Propositional refutation process is similar to left-empty (one-sided) sequent calculus. In fact, if axioms are restricted to sequents of literals, sequent calculus is isomorphic to a refutation process identifyting the one sided sequent with a clause in the obvious way.

  |- A1, A2, ..., An  (one sided sequent)    <==>  [A1, A2, ..., An] (clause)
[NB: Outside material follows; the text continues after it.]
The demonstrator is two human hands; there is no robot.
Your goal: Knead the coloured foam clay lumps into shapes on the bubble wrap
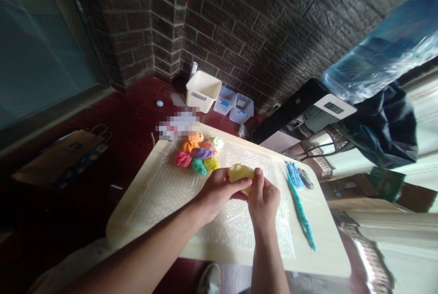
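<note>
Between my two hands is a flattened piece of pale yellow modelling clay point(240, 173), held above the table. My left hand point(219, 190) grips its left side, with the thumb laid across the front. My right hand point(263, 193) pinches its right edge, thumb pointing up. Some fingers are hidden behind the clay. Just beyond, a cluster of coloured clay lumps rests on the bubble wrap point(164, 198): a red lump point(184, 159), a green lump point(198, 166), a purple lump point(203, 153) and a yellow lump point(211, 163) among several others.
On the right of the pale table point(325, 234) lie a long teal strip point(301, 212), a blue textured bundle point(294, 175) and a grey one point(305, 179). A white bin point(203, 91) and clear boxes point(241, 107) stand by the brick wall. A paper bag point(65, 154) lies left.
</note>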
How about to extend literals to include ->(IMPLY), * (AND), + (Or) terms to CNF, extends ZDD refutation to right-elimination rules for them

      |- A, C   |- B, C           |- -A, B, C
	---------------------- (*)  ------------- (-> variant)
         |- A*B, C                |- A->B, C

Currently propositions in input clauses are assumed in NNF ( negation normal form) for simplicity.I have played around this extension based on prover/1 of mine on the standard CNF. Below is log for small queries. Although this little exercise was interesting for me on ZDD programming in SWI-Prolog, I am far from sure that this extended literals will work well on a big CNF. Anyway I will take a survey on related works on the net later.

% ?- seq_zdd X<<{[a*b*(a->c)*(b->c)], [-c]}, resolve(X).
%@ X = 4.
% ?- seq_zdd X<<{[a*(a->b)], [-b]}, resolve(X).
%@ X = 4.
% ?- seq_zdd X<<{[a], [a->b], [a-> -b], [b]}, resolve(X).
%@ X = 11.
% ?- seq_zdd X<<{[a*b], [a->c], [b->c], [-c]}, resolve(X).
%@ X = 11.
% ?- seq_zdd X<<{[(a->b)->c], [-c]}, resolve(X).
%@ false.

I have found a case of a big formula below,
which is too big to be read in as a CNF.
However, the experimental extended CNF prover
can read and solve in a few seconds, though it is ad hoc case.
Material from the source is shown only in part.